5 Mayors Lack the Juice for Change
The reason that every mayor since Wagner has failed to reform the operations of the BOE is that it operates independent of City Hall, overseen by commissioners chosen by the Democratic and Republican parties. There are ten commissioners: one Democrat and one Republican from each of the five boroughs. The state constitution requires a bi-partisan BOE. Employees of the board are hired after being recommended by the leader of the county political organizations of both parties. Mayor Bloomberg called the hiring procedures a “recipe for ineptitude”. But, in truth, it is really part of a recipe to keep incumbents and friends of the county leaders in office.
County leaders use their control over the BOE in conjunction with the complicated petitioning system and the Supreme Court Judges they handpick at their phony judicial conventions to keep incumbents’ opponents off the ballot. Even if they can’t knock the incumbents’ opponents off the ballot, the county leaders use the system to wrap up the opponents’ valuable campaign resources and time in almost endless obstacles. More than half of the legal challenges against candidates in the entire country are in New York!

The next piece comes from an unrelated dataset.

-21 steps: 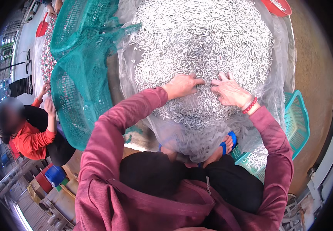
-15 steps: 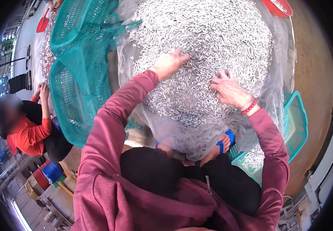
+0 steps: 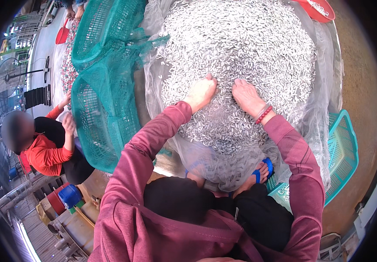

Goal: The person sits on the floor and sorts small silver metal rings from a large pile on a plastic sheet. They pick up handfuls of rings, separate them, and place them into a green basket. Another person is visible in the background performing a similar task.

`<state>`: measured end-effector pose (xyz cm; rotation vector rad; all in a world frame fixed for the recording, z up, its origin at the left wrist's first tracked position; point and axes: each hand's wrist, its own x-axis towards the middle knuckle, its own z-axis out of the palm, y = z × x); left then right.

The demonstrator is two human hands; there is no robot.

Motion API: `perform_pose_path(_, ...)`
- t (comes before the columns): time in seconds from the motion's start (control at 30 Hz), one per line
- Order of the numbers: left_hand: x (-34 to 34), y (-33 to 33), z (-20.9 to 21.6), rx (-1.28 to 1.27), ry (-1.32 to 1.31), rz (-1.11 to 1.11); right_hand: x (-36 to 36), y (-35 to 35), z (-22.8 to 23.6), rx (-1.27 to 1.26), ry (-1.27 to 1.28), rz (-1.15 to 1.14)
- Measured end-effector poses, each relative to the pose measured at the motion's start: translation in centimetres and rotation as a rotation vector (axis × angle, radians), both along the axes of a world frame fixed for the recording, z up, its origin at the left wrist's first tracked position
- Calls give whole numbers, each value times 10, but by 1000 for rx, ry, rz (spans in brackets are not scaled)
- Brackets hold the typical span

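Note:
A broad, shallow heap of small white and grey oblong pieces (image 3: 240,48) lies before me; I cannot tell exactly what they are. Under it spreads a sheer whitish net cloth (image 3: 328,65), gathered in folds along the near side. My left hand (image 3: 203,91) rests on the middle of the heap, fingers curled in and pressed together. Just to its right, a small gap away, my right hand (image 3: 248,98) is also closed with its knuckles up. A red beaded bracelet (image 3: 264,114) circles the right wrist. Whatever lies under the fingers of either hand is hidden.
Teal plastic baskets draped with green netting (image 3: 105,105) stand to the left. A light-green basket (image 3: 343,153) sits at the right, a red scoop (image 3: 317,9) at the far right. Beyond the left baskets, a co-worker in orange (image 3: 46,153) sits by a pile of coloured pieces (image 3: 68,65).
My right hand has moved left, close to my left hand. The left hand's stretched fingers have curled in. The whole view has shifted slightly, and the co-worker's hands have moved apart.

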<state>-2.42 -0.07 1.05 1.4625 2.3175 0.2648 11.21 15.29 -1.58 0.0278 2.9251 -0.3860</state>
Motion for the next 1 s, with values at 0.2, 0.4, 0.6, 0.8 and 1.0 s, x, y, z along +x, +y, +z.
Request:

Russian forced to join the county machine to win office
In Brighton Beach, Russian-American candidate Alec Brook-Krasny was knocked off the ballot the fist time he tired to run for Assembly against incumbent Adele Cohen in a district where the majority of the people were newly registered Russian-American citizens. His friend Tony Eisenberg tried to run a few years later for City Council against incumbent Dominic Recchia and was also knocked off the ballot. A few years later Brook-Krasny running again for assembly after Cohen retired, the dumped the reformers who helped him in the past. Joined up with the corrupt Brooklyn machine, made the ballot and won. The BOE plays an important role in keeping in keeping reformers who would fight for change in City Hall and Albany out of elective office.
Those who stopped computer voting machines in New York, including the editorial boards of the newspapers, for fear they could be rigged to steal elections have overlooked the undemocratic way our state have run elections. If this week’s general election is a mess only Mayor Bloomberg can lead the press beyond their limited focus on the reasons for the BOE ineptitude and start the battle against the county leaders and Albany, which will bring real reform to New York’s undemocratic incumbent election conspiracy. A good fight to end the final remnant of Tammany Hall-ruled New York would go a long way to restore not only fairness in New York City, but, more importantly, the people’s faith in our City’s government.